Peter C. Rollins, John E. O'Connor, eds. Hollywood's Indian: The Portrayal of the Native American in Film. Lexington: University Press of Kentucky, 1998. xiv + 226 pp. $20.00 (paper), ISBN 978-0-8131-0952-7; $30.00 (cloth), ISBN 978-0-8131-2044-7.
Reviewed by Sandra K. Baringer (University of California, Riverside)
Published on H-PCAACA (November, 1998)
Dances with Critics
In the 1992 film Thunderheart, Sam Shepard checks out Val Kilmer's profile and tells him he looks like Sal Mineo--the point being that Kilmer's character, who is one-quarter Lakota, will suit the FBI's purposes as token Indian in a reservation investigation the two are about to conduct. This is a good self-referential Hollywood joke: Sal Mineo was one of Hollywood's most convincing phony Indians, and it is his shirtless, braided, and feathered persona that appears on the cover of Hollywood's Indian.
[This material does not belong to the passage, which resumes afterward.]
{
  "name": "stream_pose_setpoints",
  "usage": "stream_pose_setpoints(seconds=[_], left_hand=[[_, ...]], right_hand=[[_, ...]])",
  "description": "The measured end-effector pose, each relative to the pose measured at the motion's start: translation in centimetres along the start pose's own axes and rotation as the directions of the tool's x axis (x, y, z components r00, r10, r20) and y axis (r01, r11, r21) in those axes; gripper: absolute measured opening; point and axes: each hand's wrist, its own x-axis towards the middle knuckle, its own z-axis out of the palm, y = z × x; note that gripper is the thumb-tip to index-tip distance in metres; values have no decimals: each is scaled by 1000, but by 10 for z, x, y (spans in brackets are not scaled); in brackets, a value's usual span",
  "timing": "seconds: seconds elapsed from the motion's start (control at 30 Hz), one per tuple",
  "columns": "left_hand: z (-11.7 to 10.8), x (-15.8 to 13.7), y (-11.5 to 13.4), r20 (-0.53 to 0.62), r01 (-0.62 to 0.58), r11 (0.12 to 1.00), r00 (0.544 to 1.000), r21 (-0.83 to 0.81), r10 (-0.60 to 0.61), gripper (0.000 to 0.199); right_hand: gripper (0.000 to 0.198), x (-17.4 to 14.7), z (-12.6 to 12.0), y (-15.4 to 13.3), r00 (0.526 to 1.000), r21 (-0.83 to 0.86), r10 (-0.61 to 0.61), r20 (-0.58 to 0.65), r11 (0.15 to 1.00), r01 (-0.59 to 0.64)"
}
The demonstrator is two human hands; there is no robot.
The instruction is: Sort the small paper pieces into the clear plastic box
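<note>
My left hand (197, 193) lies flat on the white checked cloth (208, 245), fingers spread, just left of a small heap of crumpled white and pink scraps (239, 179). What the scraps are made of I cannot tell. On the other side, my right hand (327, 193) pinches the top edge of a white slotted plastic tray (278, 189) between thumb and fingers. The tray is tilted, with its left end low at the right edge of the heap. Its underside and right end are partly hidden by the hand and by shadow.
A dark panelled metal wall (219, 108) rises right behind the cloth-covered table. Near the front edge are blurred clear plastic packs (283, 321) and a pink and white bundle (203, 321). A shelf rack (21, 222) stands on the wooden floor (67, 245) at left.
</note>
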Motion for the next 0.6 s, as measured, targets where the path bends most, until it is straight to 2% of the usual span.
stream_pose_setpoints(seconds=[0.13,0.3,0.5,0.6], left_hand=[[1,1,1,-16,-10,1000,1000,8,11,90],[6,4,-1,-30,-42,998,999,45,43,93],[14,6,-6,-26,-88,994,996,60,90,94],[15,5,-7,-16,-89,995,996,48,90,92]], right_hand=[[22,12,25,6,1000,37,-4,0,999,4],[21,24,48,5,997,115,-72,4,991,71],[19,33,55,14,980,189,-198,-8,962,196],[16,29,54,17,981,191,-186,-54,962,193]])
A number of excellent Indian actors appear in major roles in Thunderheart and it is unfortunate that the film did not get more extensive attention in Rollins and O'Connor's collection of critical essays. The editors tell us in the acknowledgments that the collection began as a 1993 issue of Film and History and was fleshed out with additional material in response to widespread use of the journal issue in college classes. Though only one of the contributors offers a perspective from an explicitly Indian point of view, the end product nevertheless offers an engaging and timely update to previous critical anthologies.
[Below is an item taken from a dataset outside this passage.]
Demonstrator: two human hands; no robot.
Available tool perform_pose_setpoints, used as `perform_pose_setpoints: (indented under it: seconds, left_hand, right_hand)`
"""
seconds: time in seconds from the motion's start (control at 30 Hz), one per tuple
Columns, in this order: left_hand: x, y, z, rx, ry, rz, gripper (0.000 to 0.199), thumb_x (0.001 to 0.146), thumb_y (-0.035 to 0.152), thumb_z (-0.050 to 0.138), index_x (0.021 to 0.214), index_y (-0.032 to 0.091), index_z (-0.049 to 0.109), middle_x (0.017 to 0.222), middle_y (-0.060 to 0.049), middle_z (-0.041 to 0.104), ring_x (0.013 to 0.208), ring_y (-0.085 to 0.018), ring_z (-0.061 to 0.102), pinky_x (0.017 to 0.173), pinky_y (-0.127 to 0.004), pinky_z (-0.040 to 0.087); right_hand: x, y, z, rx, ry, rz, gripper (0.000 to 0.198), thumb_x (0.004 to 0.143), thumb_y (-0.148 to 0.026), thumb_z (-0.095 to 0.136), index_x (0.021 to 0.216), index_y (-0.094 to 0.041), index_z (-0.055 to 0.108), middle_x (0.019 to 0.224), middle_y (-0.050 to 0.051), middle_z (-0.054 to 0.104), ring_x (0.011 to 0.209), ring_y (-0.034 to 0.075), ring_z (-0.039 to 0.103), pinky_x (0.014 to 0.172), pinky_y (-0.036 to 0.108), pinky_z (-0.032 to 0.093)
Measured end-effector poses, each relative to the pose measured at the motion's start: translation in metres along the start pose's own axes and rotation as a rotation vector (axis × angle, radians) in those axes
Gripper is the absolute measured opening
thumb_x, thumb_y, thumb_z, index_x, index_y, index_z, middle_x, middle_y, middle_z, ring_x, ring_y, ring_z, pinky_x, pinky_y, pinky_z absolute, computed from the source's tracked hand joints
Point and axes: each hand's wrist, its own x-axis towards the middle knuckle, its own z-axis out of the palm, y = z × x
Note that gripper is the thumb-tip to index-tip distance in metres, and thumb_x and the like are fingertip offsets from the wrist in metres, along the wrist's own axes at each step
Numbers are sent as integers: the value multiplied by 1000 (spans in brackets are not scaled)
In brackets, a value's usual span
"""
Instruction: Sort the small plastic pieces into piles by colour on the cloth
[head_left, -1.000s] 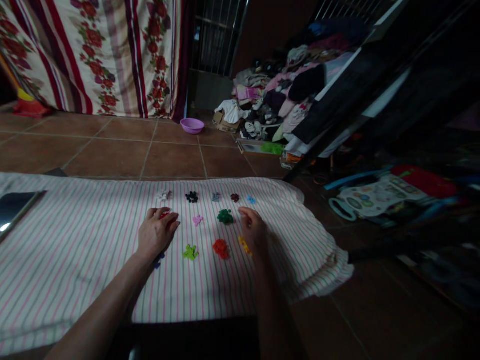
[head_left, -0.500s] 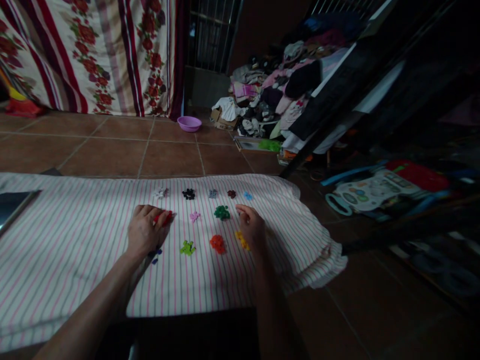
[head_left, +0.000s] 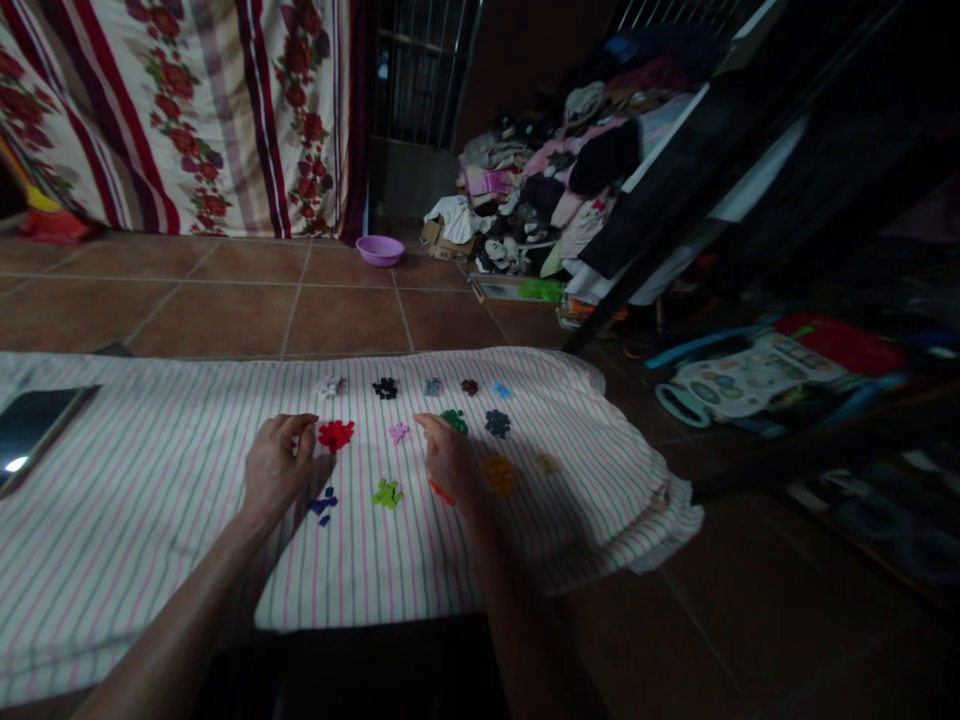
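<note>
On a striped cloth (head_left: 225, 560) lie several small piles of coloured pieces, too small to identify. My left hand (head_left: 279, 462), fingers bent together, is just left of the red pile (head_left: 336, 434) and above the dark blue pieces (head_left: 324, 503). Anything in its fingertips is too small to see. Thumb and fingers drawn together, my right hand (head_left: 452, 462) points left toward the pink pieces (head_left: 398, 432). It partly covers the dark green pile (head_left: 454, 421) and the orange-red pile (head_left: 441, 491). Whether it holds a piece cannot be made out.
White (head_left: 331, 386), black (head_left: 385, 387) and light blue (head_left: 502, 390) piles lie along the far side. Yellow-orange pieces (head_left: 498, 474) sit right of my right forearm. A dark-screened tablet (head_left: 41, 425) rests at left. Beyond are a purple basin (head_left: 380, 251) and heaped clothes (head_left: 555, 190).
My left hand has drawn back left off the red pile, which now shows fully. My right hand has moved left from beside the dark green pile, uncovering dark grey and beige pieces.
</note>
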Motion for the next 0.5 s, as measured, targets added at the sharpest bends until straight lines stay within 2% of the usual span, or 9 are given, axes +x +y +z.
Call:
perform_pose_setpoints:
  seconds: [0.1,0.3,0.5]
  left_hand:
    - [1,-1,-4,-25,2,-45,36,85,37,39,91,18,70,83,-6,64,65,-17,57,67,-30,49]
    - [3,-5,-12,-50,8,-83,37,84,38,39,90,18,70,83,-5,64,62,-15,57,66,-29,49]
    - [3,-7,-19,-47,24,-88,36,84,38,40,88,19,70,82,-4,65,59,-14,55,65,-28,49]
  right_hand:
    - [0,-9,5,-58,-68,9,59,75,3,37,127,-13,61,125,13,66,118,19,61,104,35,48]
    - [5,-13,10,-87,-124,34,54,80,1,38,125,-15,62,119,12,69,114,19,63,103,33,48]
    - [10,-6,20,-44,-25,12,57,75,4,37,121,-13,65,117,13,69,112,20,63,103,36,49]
The two bibliographies by Ted Jojola and Steven Mintz, the former of major Indian episodes in film and television since 1970 and the latter of critical treatments, are probably the single most valuable aspect of the anthology. There are also excellent historicist critiques of Broken Arrow, Tell Them Willie Boy Was Here, and John Ford's films that offer fresh insights into the causes and effects of distortion of historical fact. Another essay addresses the distortion of historical text in a much-needed criticism of the erasure of the miscegenation theme in the 1992 remake of James Fenimore Cooper's Last of the Mohicans. Jeffrey Walker points out that even if miscegenation was a forbidden topic when previous versions of the novel were filmed, the same excuse hardly exists in the nineties.
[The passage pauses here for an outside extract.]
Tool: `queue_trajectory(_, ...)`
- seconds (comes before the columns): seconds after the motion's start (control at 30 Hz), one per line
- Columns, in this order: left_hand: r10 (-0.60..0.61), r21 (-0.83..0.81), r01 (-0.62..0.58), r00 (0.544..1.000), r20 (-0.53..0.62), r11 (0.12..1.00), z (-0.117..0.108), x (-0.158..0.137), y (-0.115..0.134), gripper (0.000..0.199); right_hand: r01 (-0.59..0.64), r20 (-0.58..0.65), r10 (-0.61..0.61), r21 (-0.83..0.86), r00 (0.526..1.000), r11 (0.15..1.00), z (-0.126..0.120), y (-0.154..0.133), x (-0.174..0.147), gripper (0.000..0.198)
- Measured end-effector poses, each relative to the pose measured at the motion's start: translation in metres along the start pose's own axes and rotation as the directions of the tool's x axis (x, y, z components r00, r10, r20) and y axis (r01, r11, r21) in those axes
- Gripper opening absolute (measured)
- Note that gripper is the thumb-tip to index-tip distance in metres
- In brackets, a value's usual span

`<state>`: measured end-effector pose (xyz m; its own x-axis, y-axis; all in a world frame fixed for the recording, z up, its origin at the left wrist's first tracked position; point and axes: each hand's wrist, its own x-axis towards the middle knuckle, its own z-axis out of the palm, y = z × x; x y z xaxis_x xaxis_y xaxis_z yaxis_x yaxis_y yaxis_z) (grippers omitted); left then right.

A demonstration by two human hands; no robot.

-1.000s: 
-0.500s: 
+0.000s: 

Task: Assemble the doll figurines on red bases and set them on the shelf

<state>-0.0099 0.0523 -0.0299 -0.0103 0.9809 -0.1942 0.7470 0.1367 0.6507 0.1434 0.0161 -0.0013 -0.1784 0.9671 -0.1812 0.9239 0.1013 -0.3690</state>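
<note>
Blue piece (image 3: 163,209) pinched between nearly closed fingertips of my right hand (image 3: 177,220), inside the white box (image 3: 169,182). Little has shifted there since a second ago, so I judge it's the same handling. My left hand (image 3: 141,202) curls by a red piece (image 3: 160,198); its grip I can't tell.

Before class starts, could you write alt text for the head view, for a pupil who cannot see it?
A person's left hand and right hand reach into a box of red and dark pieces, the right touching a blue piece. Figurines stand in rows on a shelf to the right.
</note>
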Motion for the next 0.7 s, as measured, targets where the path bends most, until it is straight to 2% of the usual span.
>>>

The most unexpected essay in the collection, "The Indian of the North: Western Traditions and Finnish Indians," discusses the conflation of Lappish, Old Finnish, and other ethnic minorities in Finland into "valley people" at "the margins" of Finnish identity (p. 52). Hannu Salmi draws parallels in these films with both the American western and the American adventure film.
Essays also appear on Little Big Man, Powwow Highway, Dances with Wolves, and the very recent children's releases Pocahontas and The Indian in the Cupboard. But the thing that seems to be missing in this collection is a well-considered treatment of Hollywood's response to post-1970 Indian activism. Some authors overestimate the influence of the American Indian Movement on early seventies films; the rash of pro-Indian movies in 1970 may have been a response to the 1969 Alcatraz occupation, but AIM did not arise to prominence until the BIA occupation in 1972. If, as Ted Jojola asserts, Powwow Highway "suffered from a predictable activist storyline that froze solid sometime in the early 1970s" (p. 15), there are historical reasons for that stasis which bear discussion. Jojola calls Thunderheart, the other film about AIM, a "rehash[ing] of a basic plot" (p. 15). He describes Kilmer as a "non-Native actor cast as a 'wannabe' who walks away completely unscathed" (p. 16), a statement hyperbolic on three counts: Kilmer is part Cherokee, his character does not "wannabe" an Indian at all but rather resists it until the end of the film, and by that time (though he walks away uninjured) he has lost his career as an FBI agent.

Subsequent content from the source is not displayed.